Problem to work on
In the entries that follow, find every line containing "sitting" and copy it.

Data provided
++++++

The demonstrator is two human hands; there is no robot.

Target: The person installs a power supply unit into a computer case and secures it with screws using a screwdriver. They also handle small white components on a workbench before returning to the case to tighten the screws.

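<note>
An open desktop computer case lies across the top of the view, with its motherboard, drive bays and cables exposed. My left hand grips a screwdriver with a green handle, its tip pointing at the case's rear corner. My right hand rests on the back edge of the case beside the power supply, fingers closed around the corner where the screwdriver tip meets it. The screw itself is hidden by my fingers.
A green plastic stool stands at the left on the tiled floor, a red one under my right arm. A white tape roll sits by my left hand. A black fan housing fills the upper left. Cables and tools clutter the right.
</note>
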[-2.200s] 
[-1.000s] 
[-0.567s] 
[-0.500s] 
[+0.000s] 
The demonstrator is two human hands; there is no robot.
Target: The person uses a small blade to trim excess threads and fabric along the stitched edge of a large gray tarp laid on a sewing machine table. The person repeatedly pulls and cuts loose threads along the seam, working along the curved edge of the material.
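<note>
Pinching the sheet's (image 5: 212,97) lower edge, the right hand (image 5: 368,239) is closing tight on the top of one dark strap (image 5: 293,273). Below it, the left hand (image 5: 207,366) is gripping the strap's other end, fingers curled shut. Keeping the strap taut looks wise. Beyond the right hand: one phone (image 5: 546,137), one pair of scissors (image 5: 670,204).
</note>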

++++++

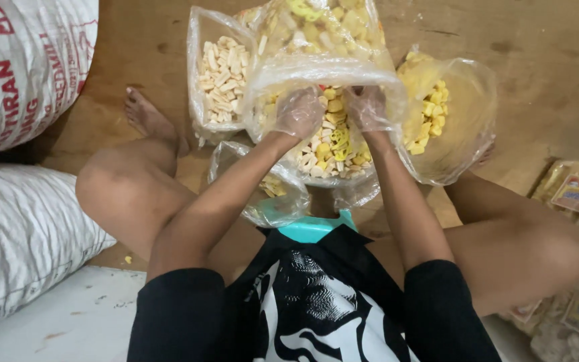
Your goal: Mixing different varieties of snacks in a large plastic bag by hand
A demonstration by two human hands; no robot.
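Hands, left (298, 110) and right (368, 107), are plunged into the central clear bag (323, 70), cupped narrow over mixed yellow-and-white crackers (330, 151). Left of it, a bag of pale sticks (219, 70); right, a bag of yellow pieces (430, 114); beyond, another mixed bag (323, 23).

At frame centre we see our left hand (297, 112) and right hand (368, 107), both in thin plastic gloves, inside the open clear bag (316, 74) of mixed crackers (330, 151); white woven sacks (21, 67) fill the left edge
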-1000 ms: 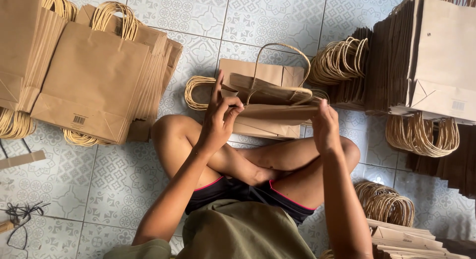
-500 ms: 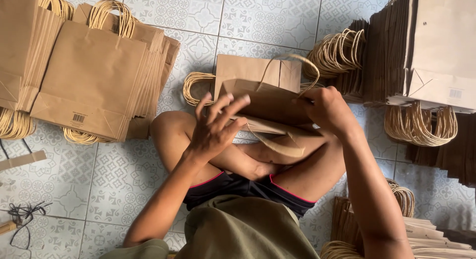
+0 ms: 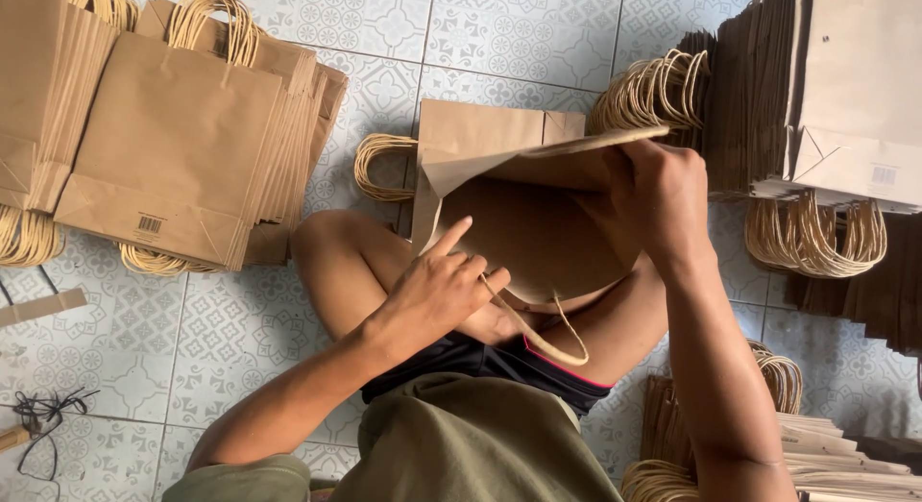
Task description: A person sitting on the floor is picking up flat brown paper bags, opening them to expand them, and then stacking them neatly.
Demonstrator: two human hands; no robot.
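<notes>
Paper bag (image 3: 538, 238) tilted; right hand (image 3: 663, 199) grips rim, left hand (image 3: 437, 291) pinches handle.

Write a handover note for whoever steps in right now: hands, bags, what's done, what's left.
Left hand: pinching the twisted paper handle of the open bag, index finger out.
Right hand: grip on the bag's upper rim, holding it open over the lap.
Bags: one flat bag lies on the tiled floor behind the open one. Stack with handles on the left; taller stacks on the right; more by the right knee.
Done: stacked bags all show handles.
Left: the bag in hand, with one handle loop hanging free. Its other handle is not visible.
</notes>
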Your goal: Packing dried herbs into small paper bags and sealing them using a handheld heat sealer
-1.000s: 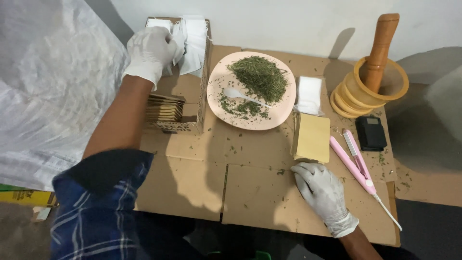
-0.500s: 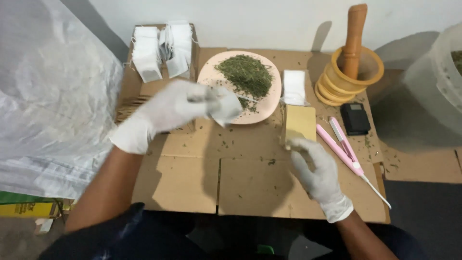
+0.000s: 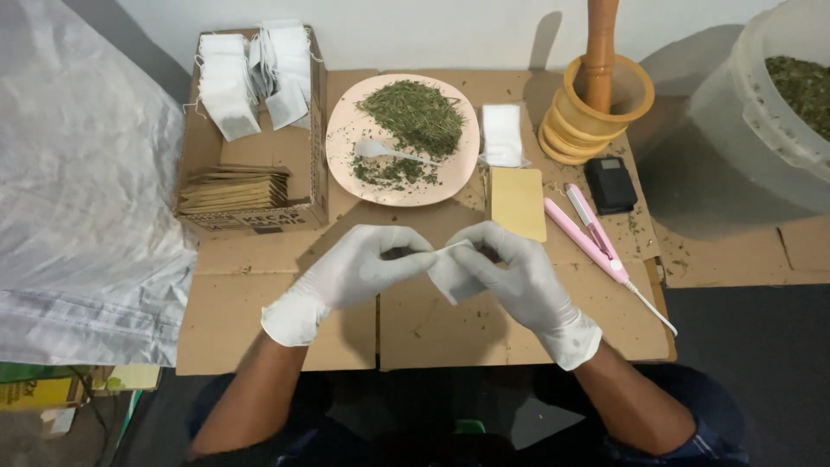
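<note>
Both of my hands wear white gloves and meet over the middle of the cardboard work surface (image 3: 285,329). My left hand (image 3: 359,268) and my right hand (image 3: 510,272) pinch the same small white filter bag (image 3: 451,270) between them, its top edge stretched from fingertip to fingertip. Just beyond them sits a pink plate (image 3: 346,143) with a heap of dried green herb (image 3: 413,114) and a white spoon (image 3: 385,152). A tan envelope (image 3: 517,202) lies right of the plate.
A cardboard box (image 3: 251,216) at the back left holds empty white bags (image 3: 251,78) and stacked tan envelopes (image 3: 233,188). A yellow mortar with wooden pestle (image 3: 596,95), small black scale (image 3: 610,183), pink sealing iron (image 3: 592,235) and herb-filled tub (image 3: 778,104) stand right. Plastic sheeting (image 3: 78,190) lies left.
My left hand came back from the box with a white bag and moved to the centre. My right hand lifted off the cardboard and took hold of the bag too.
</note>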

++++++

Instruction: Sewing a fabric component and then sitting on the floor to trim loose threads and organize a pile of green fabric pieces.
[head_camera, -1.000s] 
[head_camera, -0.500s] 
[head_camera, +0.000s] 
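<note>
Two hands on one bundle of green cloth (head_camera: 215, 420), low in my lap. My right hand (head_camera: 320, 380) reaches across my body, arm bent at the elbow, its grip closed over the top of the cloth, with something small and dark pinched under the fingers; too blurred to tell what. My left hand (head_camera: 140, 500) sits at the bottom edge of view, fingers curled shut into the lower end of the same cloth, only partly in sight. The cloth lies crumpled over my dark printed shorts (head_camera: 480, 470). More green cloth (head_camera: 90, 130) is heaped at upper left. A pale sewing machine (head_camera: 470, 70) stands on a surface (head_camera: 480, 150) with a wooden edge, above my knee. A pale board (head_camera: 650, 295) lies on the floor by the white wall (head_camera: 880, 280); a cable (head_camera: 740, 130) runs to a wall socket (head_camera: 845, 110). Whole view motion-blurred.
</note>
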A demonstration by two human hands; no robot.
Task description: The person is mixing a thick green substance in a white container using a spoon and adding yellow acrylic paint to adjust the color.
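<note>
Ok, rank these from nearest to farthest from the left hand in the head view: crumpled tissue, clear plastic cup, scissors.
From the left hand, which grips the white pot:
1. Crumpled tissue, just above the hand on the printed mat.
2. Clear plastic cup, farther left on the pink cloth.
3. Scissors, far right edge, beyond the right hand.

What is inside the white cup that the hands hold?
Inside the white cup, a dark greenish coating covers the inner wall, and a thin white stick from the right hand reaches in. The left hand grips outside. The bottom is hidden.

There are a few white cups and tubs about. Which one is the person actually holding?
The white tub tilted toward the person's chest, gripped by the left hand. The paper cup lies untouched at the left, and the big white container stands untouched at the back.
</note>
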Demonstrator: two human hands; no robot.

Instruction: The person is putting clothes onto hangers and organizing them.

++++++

Result
Task description: A person sitting on the floor is picking up flat brown paper bags, opening them to expand them, and then stacking them neatly.
Instruction: Sewing a fabric component and then sitting on the floor to trim loose threads and organize a pile of green fabric pieces.

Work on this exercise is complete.